Get It Working, Then Clean It Up

My team was preparing to GA a new email feature on Friday 12/13 (good thing we didn’t believe in bad omens!). The goal was to send users emails about ways they can improve the instrumentation for the services they care about. As of 12/9 we still had one non-trivial feature to build before our GA date. The other members of the team were busy tying up some loose ends so I took on the responsibility for getting this last piece done. I estimated that it would take me two days to get the code written. I got it done, but I caused myself a lot of headache and added unnecessary risk to the project in the process.
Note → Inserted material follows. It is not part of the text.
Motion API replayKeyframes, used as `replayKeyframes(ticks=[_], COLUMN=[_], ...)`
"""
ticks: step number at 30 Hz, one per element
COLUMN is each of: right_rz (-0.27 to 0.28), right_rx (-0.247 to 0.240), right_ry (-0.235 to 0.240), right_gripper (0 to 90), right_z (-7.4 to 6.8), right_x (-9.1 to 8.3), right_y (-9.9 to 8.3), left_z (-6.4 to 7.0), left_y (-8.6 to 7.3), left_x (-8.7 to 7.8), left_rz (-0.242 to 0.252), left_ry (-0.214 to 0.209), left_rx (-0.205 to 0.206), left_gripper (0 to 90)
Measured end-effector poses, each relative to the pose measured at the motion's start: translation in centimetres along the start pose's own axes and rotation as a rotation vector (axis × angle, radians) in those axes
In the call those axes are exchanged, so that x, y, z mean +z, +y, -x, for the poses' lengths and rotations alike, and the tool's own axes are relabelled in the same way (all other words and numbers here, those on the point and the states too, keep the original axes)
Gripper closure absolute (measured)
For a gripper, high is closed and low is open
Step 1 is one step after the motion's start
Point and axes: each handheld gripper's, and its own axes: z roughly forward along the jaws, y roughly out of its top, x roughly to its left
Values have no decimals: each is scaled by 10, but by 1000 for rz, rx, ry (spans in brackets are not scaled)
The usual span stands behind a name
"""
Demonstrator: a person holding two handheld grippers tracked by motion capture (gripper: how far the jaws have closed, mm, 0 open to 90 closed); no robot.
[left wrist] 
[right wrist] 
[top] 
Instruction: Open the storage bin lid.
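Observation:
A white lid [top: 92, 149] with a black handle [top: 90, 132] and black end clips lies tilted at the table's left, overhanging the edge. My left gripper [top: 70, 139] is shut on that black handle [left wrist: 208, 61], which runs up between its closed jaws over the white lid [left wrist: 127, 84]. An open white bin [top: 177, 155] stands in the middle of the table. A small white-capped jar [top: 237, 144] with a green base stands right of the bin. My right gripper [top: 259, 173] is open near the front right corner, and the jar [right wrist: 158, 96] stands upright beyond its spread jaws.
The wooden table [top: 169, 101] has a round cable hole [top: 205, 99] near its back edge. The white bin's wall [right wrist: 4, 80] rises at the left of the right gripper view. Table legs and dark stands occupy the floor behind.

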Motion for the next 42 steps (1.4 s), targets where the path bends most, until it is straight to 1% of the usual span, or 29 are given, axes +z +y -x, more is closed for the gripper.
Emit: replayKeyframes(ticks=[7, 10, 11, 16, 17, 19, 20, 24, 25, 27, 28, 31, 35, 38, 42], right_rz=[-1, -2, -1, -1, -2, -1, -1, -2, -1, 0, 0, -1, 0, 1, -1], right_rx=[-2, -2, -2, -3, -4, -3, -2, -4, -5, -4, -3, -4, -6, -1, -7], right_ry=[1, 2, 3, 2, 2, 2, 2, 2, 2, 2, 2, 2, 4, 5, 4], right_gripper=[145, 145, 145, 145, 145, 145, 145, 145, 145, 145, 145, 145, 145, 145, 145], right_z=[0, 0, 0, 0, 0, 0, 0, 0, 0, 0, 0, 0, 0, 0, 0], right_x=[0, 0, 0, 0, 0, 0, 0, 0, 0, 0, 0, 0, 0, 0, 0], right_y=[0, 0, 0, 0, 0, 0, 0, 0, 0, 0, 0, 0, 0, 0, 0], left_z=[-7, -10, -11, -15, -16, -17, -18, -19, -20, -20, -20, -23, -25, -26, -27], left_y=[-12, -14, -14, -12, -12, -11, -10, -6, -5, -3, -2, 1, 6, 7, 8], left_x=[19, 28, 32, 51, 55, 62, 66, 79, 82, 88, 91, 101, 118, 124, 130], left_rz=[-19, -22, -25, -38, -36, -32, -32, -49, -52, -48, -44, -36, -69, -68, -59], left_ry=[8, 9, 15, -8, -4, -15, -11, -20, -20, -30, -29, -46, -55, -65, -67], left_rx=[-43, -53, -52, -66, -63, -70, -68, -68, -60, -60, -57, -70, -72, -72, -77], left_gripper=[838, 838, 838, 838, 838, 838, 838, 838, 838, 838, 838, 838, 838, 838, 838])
The feature that I needed to build involved adding a second kind of email that certain users would be eligible to receive. When we wrote the code for the first type of email, we tried to do so in a manner that would make adding numbers two, three, and so-on easy. It turns out that we didn’t do a good enough job.

As I was working on adding the new email type, multiple problem areas appeared. One module assumed that there would only be one type of email and had too many assumptions baked into it. Another one incorrectly assumed that the rules for governing delivery cadence would be the same for all email types.

I felt like I had a choice to make: I could hack the feature together and leave the code in an unmaintainable state or I could take the time to refactor the code as necessary before implementing the feature. I opted to go with slower, more future looking approach. Looking back, I realize that I presented myself with a false dichotomy. I didn’t have to choose between hacking something ugly and building something clean — I could have done both. Hack first, clean up second. In my situation, this third option would have been the right thing to do to ensure that the project hit its GA deadline.

Choosing to refactor before building the feature increased the time required to get the feature out the door, but that wasn’t the main problem. The problem was that I knew it would involve changing a lot of code. If the first law of production software is things break when you change them, the second law is things definitely break when you change them right before GA. Usually teams implement code freezes before releases because last minute changes have a high likelihood of being buggy. But, our team didn’t decide to do this. In my eagerness, I used the lack of an agreed upon roadblock as justification for my approach. This was junior developer thinking — I should have been more responsible. Upon realizing the available options I should have discussed the options with my team to get buy-in. After all, we all shared in the additional risk. Instead, I made the decision by myself. Fortunately, everything worked out but in the future I’ll be more responsible.